§ Exercise details
Set down the data that follows again, exactly as written.

§ Given material
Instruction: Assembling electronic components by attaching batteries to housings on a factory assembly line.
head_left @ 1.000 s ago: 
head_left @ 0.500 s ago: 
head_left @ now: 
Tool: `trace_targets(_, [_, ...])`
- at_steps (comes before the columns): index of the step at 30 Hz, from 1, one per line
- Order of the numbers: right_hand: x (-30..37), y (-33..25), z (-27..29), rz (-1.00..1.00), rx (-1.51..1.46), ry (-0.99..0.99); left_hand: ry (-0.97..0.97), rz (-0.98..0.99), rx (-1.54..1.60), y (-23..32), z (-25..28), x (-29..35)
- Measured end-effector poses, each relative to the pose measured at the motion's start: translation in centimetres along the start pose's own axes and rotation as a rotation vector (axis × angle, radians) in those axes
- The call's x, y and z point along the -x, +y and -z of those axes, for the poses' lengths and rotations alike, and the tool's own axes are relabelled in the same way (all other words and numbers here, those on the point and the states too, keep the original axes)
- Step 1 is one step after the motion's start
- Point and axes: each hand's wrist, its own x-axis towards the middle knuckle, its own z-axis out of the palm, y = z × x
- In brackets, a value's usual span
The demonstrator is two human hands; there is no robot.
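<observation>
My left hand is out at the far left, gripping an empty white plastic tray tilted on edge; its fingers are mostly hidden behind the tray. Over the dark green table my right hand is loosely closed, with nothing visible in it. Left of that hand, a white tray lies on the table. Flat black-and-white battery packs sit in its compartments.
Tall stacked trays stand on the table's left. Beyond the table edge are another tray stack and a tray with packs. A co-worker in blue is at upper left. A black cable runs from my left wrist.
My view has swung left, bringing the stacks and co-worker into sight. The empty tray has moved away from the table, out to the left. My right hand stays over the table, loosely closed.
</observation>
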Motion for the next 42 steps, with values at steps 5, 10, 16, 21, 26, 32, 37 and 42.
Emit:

§ Result for this exercise
Instruction: Assembling electronic components by attaching batteries to housings on a factory assembly line.
head_left @ 1.000 s ago: 
head_left @ 0.500 s ago: 
head_left @ now: 
Tool: `trace_targets(_, [_, ...])`
- at_steps (comes before the columns): index of the step at 30 Hz, from 1, one per line
- Order of the numbers: right_hand: x (-30..37), y (-33..25), z (-27..29), rz (-1.00..1.00), rx (-1.51..1.46), ry (-0.99..0.99); left_hand: ry (-0.97..0.97), rz (-0.98..0.99), rx (-1.54..1.60), y (-23..32), z (-25..28), x (-29..35)
- Measured end-effector poses, each relative to the pose measured at the motion's start: translation in centimetres along the start pose's own axes and rotation as a rotation vector (axis × angle, radians) in those axes
- The call's x, y and z point along the -x, +y and -z of those axes, for the poses' lengths and rotations alike, and the tool's own axes are relabelled in the same way (all other words and numbers here, those on the point and the states too, keep the original axes)
- Step 1 is one step after the motion's start
- Point and axes: each hand's wrist, its own x-axis towards the middle knuckle, its own z-axis out of the palm, y = z × x
- In brackets, a value's usual span
The demonstrator is two human hands; there is no robot.
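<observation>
My left hand is out at the far left, gripping an empty white plastic tray tilted on edge; its fingers are mostly hidden behind the tray. Over the dark green table my right hand is loosely closed, with nothing visible in it. Left of that hand, a white tray lies on the table. Flat black-and-white battery packs sit in its compartments.
Tall stacked trays stand on the table's left. Beyond the table edge are another tray stack and a tray with packs. A co-worker in blue is at upper left. A black cable runs from my left wrist.
My view has swung left, bringing the stacks and co-worker into sight. The empty tray has moved away from the table, out to the left. My right hand stays over the table, loosely closed.
</observation>
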Motion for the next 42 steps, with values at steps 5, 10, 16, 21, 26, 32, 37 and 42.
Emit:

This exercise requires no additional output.